缩小结核病分子流行病学与基因组流行病学之间的差距：从基因组数据推断 MIRU-VNTR 模式。

从基于 MIRU-VNTR 的结核病（TB）流行病学研究到基因组流行病学研究的转变改变了我们追踪传播的方式。然而，短线程测序在分析 MIRU-VNTR 位点等重复性区域方面表现不佳。这就造成了新基因组数据与历史数据库中存储的大量信息之间的差距。长线程测序可以分析重复区域，从而弥补这一知识差距。然而，从长读数中提取 MIRU-VNTR 并将其与历史数据联系起来的可行性尚未得到评估。在我们的研究中，包括从长读数序列（使用 MIRUReader 程序）中推断 MIRU 模式的硅学部分与涉及标准扩增和片段大小的实验部分进行了比较。我们分析了来自南非的 39 个分离株的总体表现，并在西班牙的 62 个聚类病例样本中证实了可重复性。最后，我们对 25 个连续的发病病例进行了分析，证明了通过将基因组分析推断出的数据与 MIRU-VNTR 数据库相连接来正确分配新的聚类病例/孤儿病例的可行性。在分析的 3024 个位点中，两组之间只发现了 11 个差异（0.36%）：3 个是由于实验错误，8 个是由于长线程测序中的等位基因分配错误。对这些差异进行第二轮分析后，除一个基因位点外，实验臂和硅学臂在其他所有基因位点上的结果都一致。通过调整 MIRUReader 程序代码，我们可以标记出由于覆盖率不理想或未固定的双等位基因而导致的潜在硅学错误定位。我们的研究表明，长读数测序有助于解决结核病流行病学从分子流行病学向基因组学过渡过程中可能出现的时间和地理差距：结核病（TB）的分子流行病学以重复区域分析（基于 VNTR 的基因分型）为基础，从分子流行病学向基因组流行病学的过渡改变了我们追踪传播的精确度。然而，最常用的基因组分析方法--短线程测序法，在分析重复性区域方面表现不佳。这意味着我们面临着新的基因组数据与历史数据库中存储的大量信息之间的差距，这也是在只有分子数据的情况下进行跨国监测的障碍。长读数测序可以对重复区域进行分析，有助于弥补这一知识差距。我们的研究表明，MIRU-VNTR 模式可以成功地从长线程序列中推断出来，通过将从基因组分析中提取的新数据与历史 MIRU-VNTR 数据库联系起来，可以正确地将新病例分配为聚类/孤岛病例。

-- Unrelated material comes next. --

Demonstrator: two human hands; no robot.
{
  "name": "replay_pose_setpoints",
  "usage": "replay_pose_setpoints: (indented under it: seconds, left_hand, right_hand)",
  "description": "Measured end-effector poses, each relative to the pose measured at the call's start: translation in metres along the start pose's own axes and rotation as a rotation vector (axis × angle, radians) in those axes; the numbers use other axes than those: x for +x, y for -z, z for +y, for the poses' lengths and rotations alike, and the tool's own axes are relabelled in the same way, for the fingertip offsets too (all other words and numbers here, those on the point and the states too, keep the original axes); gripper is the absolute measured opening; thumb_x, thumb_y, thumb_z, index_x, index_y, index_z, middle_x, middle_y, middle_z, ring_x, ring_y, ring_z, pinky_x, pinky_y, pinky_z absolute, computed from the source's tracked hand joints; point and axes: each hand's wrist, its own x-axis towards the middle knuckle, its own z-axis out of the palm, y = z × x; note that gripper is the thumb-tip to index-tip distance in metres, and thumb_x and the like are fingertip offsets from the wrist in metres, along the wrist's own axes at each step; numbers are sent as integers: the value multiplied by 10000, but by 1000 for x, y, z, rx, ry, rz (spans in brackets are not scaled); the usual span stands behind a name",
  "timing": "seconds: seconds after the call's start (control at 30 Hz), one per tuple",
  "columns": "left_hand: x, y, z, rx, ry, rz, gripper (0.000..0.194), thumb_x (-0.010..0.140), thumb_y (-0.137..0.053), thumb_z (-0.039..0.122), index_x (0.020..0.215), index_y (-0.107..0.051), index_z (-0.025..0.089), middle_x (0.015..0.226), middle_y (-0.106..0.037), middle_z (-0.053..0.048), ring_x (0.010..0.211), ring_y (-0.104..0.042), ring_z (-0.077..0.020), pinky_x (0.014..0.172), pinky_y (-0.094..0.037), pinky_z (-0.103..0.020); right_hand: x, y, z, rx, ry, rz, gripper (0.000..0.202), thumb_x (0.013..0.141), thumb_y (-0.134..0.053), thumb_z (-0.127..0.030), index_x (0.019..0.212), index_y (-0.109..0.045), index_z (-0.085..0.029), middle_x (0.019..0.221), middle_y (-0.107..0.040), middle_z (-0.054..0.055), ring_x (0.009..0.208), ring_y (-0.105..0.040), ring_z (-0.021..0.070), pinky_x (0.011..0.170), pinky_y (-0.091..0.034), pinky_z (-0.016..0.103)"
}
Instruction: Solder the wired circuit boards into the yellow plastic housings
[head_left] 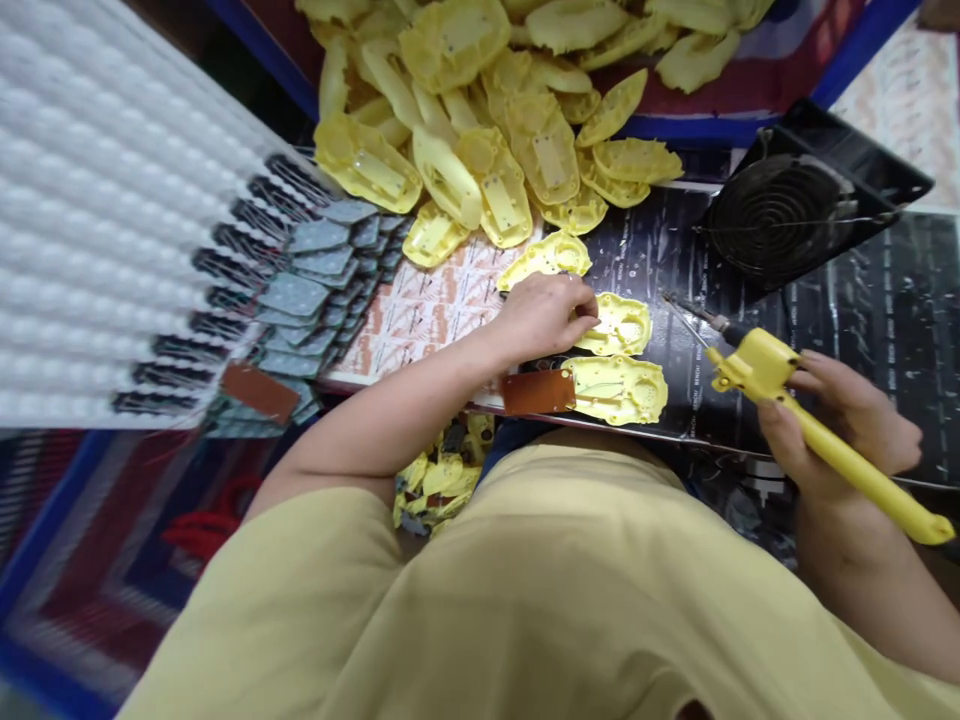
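My right hand (844, 420) is wrapped round a yellow soldering gun (761, 362), its metal tip pointing left over the black bench mat. My left hand (551, 312) reaches over a row of yellow plastic shell halves. Its fingers are pinched together at the left end of the middle shell half (624, 322); what is between them is hidden. Behind the hand lies another shell half (551, 257). Nearest my body is a shell half (628, 392) with thin wires inside, and a brown circuit board (529, 393) touches its left end.
Yellow shell parts (517, 140) are heaped at the back, spilling from a blue-edged crate (720, 130). A black fan (795, 205) stands back right. On the left are stacked grey-green boards (300, 290) with wires, beside a white ridged tray (112, 220). A lower crate (45, 620) holds something red.
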Motion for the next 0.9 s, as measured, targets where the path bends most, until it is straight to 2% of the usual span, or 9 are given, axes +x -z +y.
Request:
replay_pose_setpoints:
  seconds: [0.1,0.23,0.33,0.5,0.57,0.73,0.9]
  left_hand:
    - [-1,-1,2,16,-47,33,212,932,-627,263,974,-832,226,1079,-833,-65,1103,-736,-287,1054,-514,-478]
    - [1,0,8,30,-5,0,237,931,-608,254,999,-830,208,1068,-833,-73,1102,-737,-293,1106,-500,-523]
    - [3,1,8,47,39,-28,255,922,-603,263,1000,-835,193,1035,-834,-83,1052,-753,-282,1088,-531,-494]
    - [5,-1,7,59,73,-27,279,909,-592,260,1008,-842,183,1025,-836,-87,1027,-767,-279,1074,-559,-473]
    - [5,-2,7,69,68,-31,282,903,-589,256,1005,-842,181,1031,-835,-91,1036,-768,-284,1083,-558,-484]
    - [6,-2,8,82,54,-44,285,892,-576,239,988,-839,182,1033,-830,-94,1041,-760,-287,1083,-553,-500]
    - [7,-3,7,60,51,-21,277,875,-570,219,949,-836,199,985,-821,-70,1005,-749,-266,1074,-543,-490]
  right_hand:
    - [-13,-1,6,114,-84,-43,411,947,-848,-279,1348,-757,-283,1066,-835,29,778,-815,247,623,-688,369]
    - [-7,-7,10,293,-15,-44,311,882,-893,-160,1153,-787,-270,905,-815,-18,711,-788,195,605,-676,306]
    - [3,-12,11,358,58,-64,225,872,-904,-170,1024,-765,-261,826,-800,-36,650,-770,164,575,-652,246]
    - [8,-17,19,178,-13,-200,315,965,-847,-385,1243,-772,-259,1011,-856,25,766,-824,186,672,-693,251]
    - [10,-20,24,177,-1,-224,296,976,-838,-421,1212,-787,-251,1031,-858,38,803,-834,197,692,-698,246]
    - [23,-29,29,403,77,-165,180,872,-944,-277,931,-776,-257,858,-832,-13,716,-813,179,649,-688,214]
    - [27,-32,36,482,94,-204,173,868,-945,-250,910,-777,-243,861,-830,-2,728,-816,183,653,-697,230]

我们的数据可为弥合结核病流行病学中分子时代与基因组时代之间的知识差距提供一个起点。

本文章由计算机程序翻译，如有差异，请以英文原文为准。

求助全文

约1分钟内获得全文求助全文

来源期刊

Journal of Clinical Microbiology 医学-微生物学

CiteScore

17.10

自引率

4.30%

发文量

347

审稿时长

3 months

期刊介绍： The Journal of Clinical Microbiology® disseminates the latest research concerning the laboratory diagnosis of human and animal infections, along with the laboratory's role in epidemiology and the management of infectious diseases.